Chapter 5. Managing Your Service

So far, you’ve seen how to write code for your application and get it running in the cloud. That’s just one part of the puzzle. The work involved with any application extends far beyond just writing code and developing new features. It involves monitoring, diagnosing failures, debugging bugs, and, when you have a fix or when you have new features, upgrading to a new build. And all of this takes place while trying to ensure that your service stays up and running. This can be quite a juggling act, and often gets ignored when people talk about cloud development.

In this chapter, you’ll see how you can manage your applications in Windows Azure.
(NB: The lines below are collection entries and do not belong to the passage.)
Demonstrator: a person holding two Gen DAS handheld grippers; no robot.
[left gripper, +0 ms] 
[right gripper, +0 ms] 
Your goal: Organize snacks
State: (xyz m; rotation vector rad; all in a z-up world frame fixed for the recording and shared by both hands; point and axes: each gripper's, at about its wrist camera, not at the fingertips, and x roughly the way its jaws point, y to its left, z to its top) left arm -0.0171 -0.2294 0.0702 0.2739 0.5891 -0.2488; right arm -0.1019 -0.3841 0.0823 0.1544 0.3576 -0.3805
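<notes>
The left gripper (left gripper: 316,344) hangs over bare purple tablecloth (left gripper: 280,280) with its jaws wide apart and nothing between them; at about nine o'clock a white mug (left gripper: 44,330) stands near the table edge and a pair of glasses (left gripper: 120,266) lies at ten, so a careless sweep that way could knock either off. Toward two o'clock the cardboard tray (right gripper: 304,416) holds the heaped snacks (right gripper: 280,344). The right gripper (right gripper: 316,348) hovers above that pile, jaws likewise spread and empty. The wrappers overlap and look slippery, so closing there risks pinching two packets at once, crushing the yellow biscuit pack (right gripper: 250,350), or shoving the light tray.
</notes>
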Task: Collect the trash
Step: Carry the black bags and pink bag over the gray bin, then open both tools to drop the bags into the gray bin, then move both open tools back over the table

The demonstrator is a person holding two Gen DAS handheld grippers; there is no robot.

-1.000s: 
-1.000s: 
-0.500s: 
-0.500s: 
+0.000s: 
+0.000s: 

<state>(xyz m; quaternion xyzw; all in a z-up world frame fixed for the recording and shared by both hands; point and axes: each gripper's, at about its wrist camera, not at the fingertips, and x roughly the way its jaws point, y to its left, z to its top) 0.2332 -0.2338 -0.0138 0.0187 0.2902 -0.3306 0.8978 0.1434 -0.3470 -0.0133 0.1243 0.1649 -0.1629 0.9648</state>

You’ll see how you can use the Windows Azure Developer Portal, or use the Service Management API, to manipulate your services. You’ll see how to create, run, suspend, delete, and change deployments on-the-fly. You’ll also see how to precisely control your upgrades to ensure that your service runs on new bits without experiencing downtime.

Common Themes Across Windows Azure Services

Before digging into what the manageability options are, it is useful to have a good mental model of how a well-run service on Windows Azure is supposed to behave. You’ll see the following themes come up over and over again with features across Windows Azure, the idea being to push services into adopting a few best practices:

Services run constantly

One pervasive idea across all of Windows Azure is that applications/services run constantly. ...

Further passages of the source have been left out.